O ciclo de tratamento aprovado para o Nimotop é fixo, durando normalmente 21 dias consecutivos. As secções de reações adversas regulamentares listam os potenciais efeitos que podem ocorrer durante este período. Os efeitos a longo prazo ou os riscos associados à utilização que se estenda para além da duração aprovada não são abordados nas secções de indicação e segurança.


P: O Nimotop está disponível em diferentes dosagens?

O Nimotop é fornecido em diferentes formas farmacêuticas, incluindo uma solução oral e cápsulas/comprimidos.
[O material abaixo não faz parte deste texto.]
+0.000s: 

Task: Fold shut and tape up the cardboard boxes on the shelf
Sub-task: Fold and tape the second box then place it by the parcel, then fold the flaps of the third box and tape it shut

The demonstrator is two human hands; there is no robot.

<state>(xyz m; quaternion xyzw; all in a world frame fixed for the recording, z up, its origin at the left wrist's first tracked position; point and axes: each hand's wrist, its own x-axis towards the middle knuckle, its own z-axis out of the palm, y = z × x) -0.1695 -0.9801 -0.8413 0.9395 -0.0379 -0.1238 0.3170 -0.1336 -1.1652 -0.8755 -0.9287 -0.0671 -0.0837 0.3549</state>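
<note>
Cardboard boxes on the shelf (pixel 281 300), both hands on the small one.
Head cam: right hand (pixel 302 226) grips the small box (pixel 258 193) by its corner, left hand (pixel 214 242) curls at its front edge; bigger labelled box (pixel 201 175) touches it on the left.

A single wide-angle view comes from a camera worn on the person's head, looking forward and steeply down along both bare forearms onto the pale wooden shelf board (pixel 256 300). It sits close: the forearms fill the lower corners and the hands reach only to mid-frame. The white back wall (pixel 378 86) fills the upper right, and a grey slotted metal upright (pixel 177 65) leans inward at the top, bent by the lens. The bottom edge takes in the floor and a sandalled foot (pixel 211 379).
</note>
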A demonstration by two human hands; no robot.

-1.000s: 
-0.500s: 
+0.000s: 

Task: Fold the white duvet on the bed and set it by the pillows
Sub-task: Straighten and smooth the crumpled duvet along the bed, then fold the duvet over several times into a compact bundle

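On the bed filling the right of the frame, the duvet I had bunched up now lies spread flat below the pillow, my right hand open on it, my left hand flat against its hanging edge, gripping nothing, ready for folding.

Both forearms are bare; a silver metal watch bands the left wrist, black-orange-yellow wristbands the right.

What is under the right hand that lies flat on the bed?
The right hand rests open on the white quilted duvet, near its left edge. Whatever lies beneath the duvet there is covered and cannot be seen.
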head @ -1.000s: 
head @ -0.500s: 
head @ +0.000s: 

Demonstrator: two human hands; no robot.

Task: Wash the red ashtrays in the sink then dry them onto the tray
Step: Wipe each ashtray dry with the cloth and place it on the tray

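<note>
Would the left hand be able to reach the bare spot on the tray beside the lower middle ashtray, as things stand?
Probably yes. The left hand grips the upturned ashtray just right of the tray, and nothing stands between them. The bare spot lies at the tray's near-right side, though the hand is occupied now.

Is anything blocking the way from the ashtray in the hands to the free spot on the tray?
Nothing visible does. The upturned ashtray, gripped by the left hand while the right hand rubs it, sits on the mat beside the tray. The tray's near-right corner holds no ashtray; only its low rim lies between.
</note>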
Embora a dose padrão prescrita seja normalmente de 60 mg a cada quatro horas, é utilizada uma dose oficial inferior de 30 mg no tratamento de doentes com certos tipos de compromisso hepático.


P: O Nimotop é um medicamento utilizado apenas em hospitais?

O Nimotop está disponível em formas para administração hospitalar e domiciliária. É fornecido como solução intravenosa (frequentemente utilizada nos cuidados hospitalares iniciais), bem como em cápsulas/comprimidos e solução oral para administração por via oral ou sonda (vias enterais).


P: É verdade que o Nimotop é principalmente uma medida preventiva?

Os documentos oficiais descrevem o papel do fármaco no contexto da prevenção de uma complicação específica. É utilizado para reduzir a incidência e a gravidade da Isquémia Cerebral Tardia (ICT), que é um estreitamento perigoso das artérias cerebrais que ocorre frequentemente vários dias após a hemorragia inicial.


P: É normal sentir tonturas ao iniciar o Nimotop?

A tontura é uma experiência frequentemente relatada, associada ao efeito secundário conhecido de hipotensão (diminuição da pressão arterial). Os documentos oficiais reconhecem que este efeito está associado ao início do tratamento com um bloqueador dos canais de cálcio como a nimodipina.

Como Nimotop deve ser armazenado e descartado?

Requisitos Oficiais de Conservação e Eliminação

A conservação e a eliminação do Nimotop (nimodipina) devem ser realizadas de acordo com os requisitos regulamentares para manter a estabilidade da substância e evitar a sua degradação.

Condições de Conservação

  • Temperatura: O medicamento deve ser conservado à temperatura ambiente (normalmente entre 20 °C e 25 °C). As formulações líquidas não devem ser refrigeradas nem congeladas.
  • Proteção: Mantenha o medicamento na sua embalagem de origem, bem fechada, e proteja-o da luz, do calor excessivo e da humidade. Não deve guardar o medicamento na casa de banho.
  • Segurança Infantil: É fundamental manter o medicamento fora da vista e do alcance das crianças e assegurar que as tampas de segurança estão sempre devidamente fechadas.

Instruções de Eliminação

A nimodipina não utilizada ou com o prazo de validade expirado deve ser eliminada de forma segura. As orientações oficiais recomendam a utilização de programas de retoma de medicamentos ou envelopes de devolução, quando disponíveis. Se estas opções não forem viáveis, as agências reguladoras aconselham a mistura do medicamento com uma substância indesejável (como terra ou borras de café usadas), colocando a mistura num saco ou recipiente selado e depositando-o no lixo doméstico comum. O medicamento não deve ser libertado no meio ambiente.

Atenção! Sempre consulte um médico ou farmacêutico antes de usar pílulas ou medicamentos.